Je pousse une lourde porte recouverte de cuir. Une pièce circulaire se dessine devant moi. J’y entre. L’humidité me surprend. Une chaleur se dégage des murs insonorisés. Le silence est pesant, je fais attention pour ne pas le briser. Je m’imprègne de l’atmosphère. De l’autre côté de la pièce, une autre porte est fermée. C’est par là qu’ils vont entrer, je suppose. Il fait sombre, les globes sont tamisés. Une faible lumière orangée colore les murs. La pièce est vide à l’exception d’une boîte de bois carrée de la grandeur d’un homme. Elle est là, plantée au milieu de la pièce. Cette cabine est munie d’une porte assez grande pour y entrer.

Une odeur que je connais bien flotte dans l’air, celle du plaisir charnel. On peut quasi entendre le bruit des jouissances passées.

J’entre dans la cabine. Je suis à l’étroit, l’espace est faite pour une seule personne. Je referme la porte et je mets le crochet. La lumière entre faiblement par les multiples trous qui sont percés dans les parois, à différentes hauteurs. Je me sens comme un animal en cage.

Mes poils sont hérissés. Instinctivement, j’enlève mes vêtements. Je suis incapable de sentir le moindre morceau de tissus frôler ma peau. Je dénude complètement mon corps. Toujours le même silence. Je m’assis sur le petit banc fixé à une paroi. Et j’attends.

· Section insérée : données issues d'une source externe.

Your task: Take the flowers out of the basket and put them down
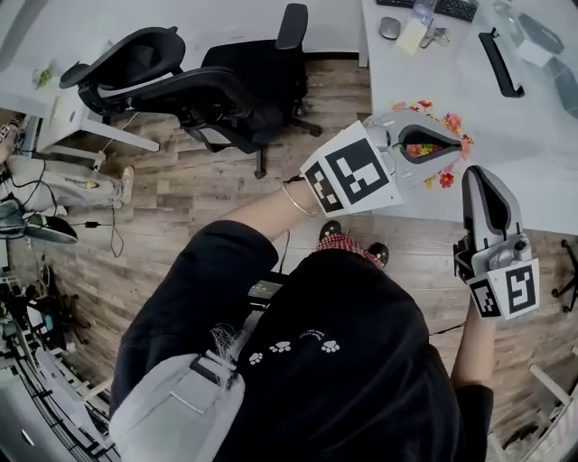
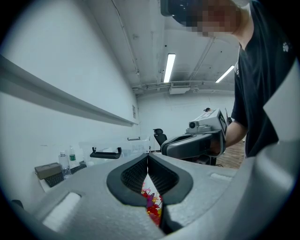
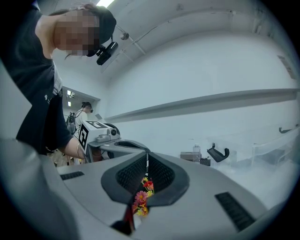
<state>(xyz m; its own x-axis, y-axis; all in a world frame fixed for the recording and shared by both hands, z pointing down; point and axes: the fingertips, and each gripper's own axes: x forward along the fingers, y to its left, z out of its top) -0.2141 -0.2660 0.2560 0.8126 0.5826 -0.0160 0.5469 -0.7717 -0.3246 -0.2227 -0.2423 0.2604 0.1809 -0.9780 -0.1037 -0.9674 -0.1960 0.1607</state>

Je suis venue en voyage à Amsterdam avec quelques amis, pour la plupart initiés au rythme de cette ville. Mais, cette après-midi, j’ai décidé de prendre un peu de temps pour moi et laisser seul mon groupe. Avant de venir dans ce pays, j’avais entendu parler des Glory Holes de Amsterdam. Vous entrez dans un sexe-shop, vous laissez corps et esprit s’abandonner. Vous entrez incognito dans une cabine et vous vous laissez aller. Je suis donc partie pour la grande aventure.

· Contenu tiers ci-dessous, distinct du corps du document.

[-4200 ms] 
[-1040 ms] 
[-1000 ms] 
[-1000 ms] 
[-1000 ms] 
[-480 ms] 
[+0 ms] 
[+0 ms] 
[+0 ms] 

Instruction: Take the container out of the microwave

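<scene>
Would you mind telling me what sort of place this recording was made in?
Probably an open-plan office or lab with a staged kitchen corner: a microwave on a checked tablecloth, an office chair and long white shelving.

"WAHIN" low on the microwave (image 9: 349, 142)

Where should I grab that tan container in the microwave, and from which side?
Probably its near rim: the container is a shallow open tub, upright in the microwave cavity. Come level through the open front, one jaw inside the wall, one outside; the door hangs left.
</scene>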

La porte située à l’arrière de la cabine s’ouvre. Des voix s’élèvent en murmure, elles entourent la cabine. J’entends une voix grave et une autre plus aigue. Je peux distinguer un homme avec un fort accent british, deux autres personnes qui discutent dans une langue des plus sensuelles. Je ne peux savoir combien de personnes sont entrées dans la pièce. Par les trous, je ne peux distinguer que quelques ombres. Je me lève.

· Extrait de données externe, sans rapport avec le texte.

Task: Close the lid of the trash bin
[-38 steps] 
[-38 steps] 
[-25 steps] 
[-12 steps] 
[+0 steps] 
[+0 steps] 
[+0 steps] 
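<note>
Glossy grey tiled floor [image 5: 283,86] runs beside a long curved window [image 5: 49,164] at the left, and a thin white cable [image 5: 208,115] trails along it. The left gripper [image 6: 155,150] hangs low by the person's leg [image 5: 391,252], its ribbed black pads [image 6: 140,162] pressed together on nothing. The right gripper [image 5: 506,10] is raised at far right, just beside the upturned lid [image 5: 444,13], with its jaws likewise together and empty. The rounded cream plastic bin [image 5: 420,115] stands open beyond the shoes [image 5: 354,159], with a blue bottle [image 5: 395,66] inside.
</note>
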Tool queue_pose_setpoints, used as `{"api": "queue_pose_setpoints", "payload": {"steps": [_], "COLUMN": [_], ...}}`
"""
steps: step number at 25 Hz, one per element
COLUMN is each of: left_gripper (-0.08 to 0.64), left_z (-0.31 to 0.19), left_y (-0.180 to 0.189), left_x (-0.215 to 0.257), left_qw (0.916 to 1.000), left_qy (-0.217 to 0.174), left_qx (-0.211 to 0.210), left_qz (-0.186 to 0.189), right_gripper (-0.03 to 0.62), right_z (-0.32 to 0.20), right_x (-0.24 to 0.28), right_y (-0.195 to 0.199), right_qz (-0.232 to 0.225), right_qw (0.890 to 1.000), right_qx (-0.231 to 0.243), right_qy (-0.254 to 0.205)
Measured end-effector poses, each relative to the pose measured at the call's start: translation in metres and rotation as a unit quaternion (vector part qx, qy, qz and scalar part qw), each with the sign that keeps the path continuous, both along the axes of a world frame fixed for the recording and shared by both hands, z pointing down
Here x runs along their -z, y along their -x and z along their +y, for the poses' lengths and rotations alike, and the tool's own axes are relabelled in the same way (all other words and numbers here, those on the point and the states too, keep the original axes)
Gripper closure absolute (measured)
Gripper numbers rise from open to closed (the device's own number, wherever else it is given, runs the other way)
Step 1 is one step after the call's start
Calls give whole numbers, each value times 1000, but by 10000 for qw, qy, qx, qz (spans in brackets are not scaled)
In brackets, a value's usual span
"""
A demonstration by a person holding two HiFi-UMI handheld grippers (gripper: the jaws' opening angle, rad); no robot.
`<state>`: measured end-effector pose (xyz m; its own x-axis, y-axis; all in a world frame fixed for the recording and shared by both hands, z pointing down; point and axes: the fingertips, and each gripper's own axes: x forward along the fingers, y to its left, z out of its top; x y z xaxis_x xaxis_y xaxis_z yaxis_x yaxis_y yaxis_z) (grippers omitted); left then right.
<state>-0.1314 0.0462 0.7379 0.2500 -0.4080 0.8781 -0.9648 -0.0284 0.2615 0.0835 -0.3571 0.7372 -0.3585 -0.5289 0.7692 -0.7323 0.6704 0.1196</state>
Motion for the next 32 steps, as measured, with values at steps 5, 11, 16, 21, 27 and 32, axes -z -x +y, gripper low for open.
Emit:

Mon cœur bat à tout rompre, le savent-ils ? Savent-ils comment je suis effrayée et si excitée à la fois ? Ces inconnus sont si proches. Seules les parois minces les séparent de ma nudité. Ma première expérience d’amour à l’aveuglette me terrifie un peu.

Tout va vite, les premières mains apparaissent à l’entrée des trous. Elles me tâtent pour découvrir la bête qui se trouve dans la cage.

Une main lisse et délicate appartenant probablement à une jeune femme traverse un trou situé près de ma poitrine. La main blanche empreinte de délicatesse s’empare d’un sein sans pudeur. Son auriculaire gauche est richement bagué de trois diamants surdimensionnés. Je ne la vois pas. Je ne sais pas qui elle est mais je l’imagine bien mise, la fille à papa qui vient satisfaire son côté de petite dévergondée. Je suis sure qu’elle vient de loin afin que personne ne découvre son petit secret. Peut-être était-ce elle que j’ai entendu plus tôt parler dans cette langue si poétique.